:: STORED DATA ::
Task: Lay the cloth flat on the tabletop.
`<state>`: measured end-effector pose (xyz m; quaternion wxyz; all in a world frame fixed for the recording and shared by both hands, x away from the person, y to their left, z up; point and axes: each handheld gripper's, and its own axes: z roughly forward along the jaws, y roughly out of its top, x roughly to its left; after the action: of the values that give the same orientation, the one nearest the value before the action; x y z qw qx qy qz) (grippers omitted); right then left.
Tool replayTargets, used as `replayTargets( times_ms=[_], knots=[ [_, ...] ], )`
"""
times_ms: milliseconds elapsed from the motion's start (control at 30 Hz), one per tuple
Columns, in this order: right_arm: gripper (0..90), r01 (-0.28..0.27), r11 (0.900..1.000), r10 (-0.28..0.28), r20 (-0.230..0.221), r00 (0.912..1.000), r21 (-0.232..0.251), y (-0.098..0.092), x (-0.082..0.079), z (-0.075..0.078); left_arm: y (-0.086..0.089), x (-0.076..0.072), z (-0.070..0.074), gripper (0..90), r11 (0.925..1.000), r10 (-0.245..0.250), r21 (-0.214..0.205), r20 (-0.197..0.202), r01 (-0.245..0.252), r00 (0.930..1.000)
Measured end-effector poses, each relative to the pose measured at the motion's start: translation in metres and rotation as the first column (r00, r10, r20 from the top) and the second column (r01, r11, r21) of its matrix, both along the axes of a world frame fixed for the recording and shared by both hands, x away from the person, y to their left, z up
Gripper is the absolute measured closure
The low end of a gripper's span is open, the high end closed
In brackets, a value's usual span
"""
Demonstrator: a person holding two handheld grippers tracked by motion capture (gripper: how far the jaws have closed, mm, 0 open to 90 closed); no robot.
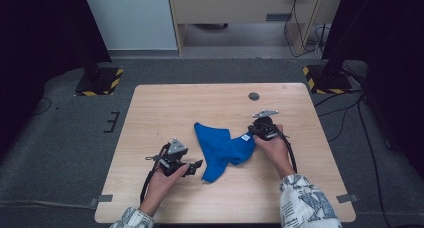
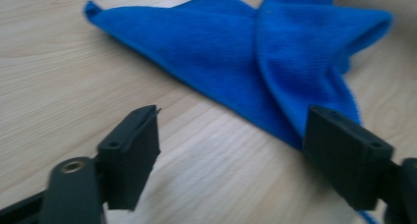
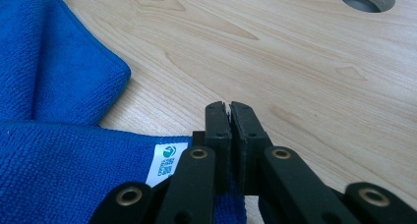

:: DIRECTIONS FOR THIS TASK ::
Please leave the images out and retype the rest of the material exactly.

:: ANSWER BOX ::
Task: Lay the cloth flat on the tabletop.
`<state>`: measured end-effector pose (xyz m; quaternion wxyz; all in a world frame fixed for the recording and shared by both hands, x away from the person, y to their left, z up; point and axes: each handheld gripper's, and its own axes: z roughly forward along the jaws, y roughly out of its top, x roughly to its left; after the action: of the values that give the same orientation, the one nearest the value before the action; x y z qw qx qy qz) (grippers omitted); right then left.
Tool replayTargets, used as `replayTargets( times_ms=[_], knots=[ [_, ...] ], )`
"""
times_ms: milliseconds elapsed from the motion's start (control at 30 Hz), one per tuple
Columns, in this order: right_arm: gripper (0..90), r01 (-0.28..0.27), r11 (0.900..1.000), r10 (-0.28..0.28), r20 (-0.230..0.221), r00 (0.912..1.000), r21 (-0.232..0.251), y (-0.098..0.092), x (-0.082..0.079), z (-0.075..0.078); left_arm: y (-0.086..0.089), x (-0.076..0.072), z (-0.070..0.074), gripper (0..90), r11 (0.925..1.000), r10 (-0.245..0.250), r21 (-0.214..0.205), r20 (-0.197..0.202), r01 (-0.245..0.252), r00 (0.930..1.000)
Measured end-effector poses, each relative to the pose measured at the motion's start: translation in metres and rotation as the first column (r00, r10, r20 from the top) and the second column (r01, r11, r21) of its matrix, both along the axes of a world frame fixed for the recording and shared by both hands, x away from the person, y to their left, z up
Gripper is the absolute measured closure
The low end of a gripper's span is open, the high end closed
In brackets, a value's usual span
"""
Demonstrator: a person holding two handheld grippers tracked by motion capture (gripper: how far the jaws have closed, mm, 0 open to 90 closed); no robot.

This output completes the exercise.